The Vatican confirmed that a woman from Syracuse was cured from complications of pancreatitis in 2005 after praying to Mother Marianne, the second miracle needed to assure the nun’s sainthood.
Yvonne Pascua, 65, said she had come to Rome from Kapaa on the island of Kaua’i for the canonizations of both Saint Marianne and Saint Damien. “After Father Damien, Sister Marianne stepped up to the plate,” she said.
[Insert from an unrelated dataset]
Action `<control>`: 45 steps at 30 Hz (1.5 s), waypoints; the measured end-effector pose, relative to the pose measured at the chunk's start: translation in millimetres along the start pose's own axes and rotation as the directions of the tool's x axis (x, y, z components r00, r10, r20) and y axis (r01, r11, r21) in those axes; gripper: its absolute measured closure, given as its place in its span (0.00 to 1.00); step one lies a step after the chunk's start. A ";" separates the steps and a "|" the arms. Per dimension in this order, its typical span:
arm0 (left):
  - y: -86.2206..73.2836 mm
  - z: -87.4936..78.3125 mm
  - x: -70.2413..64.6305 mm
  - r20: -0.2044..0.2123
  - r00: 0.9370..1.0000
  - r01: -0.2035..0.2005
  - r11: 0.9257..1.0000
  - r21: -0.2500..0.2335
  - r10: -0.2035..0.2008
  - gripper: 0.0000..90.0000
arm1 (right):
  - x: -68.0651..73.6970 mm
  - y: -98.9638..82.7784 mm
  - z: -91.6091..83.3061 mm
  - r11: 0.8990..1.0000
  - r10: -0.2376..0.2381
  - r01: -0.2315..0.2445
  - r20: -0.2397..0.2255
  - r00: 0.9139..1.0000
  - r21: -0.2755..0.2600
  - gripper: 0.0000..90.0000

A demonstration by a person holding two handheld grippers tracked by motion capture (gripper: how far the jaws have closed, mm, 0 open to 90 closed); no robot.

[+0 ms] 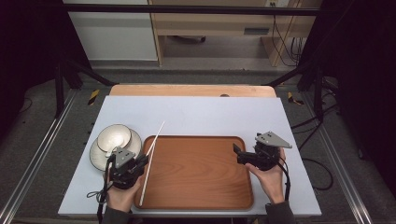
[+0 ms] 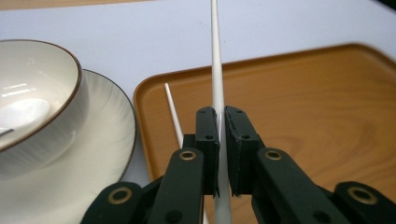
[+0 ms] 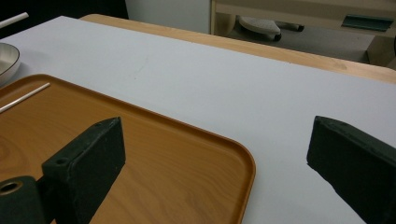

Cardinal Timothy Dolan, the archbishop of New York, said it was an honor to have two saints with ties to New York. “This is extraordinarily blessed day for New York, with now Saint Kateri and Saint Marianne Cope,” he said after Sunday’s Mass.
“We share them. The Canadians love Saint Kateri and the Hawaiians Saint Marianne Cope, but boy oh boy are we ever holding our heads high in New York,” added the cardinal, who is expected to travel to Syria this week as part of a delegation chosen by Benedict to deliver spiritual support to the war-torn region.
Among the other saints named Sunday was Saint Pedro Calungsod, who was killed by tribesmen on Guam in 1672 when he was helping Spanish Jesuits convert the natives; Jacques Berthieu, a 19th-century Jesuit missionary who was killed by rebels in Madagascar; Carmen Salles y Barangueras, a Spanish nun; and Giovanni Battista Piamarta who founded a Catholic press in Brescia, Italy.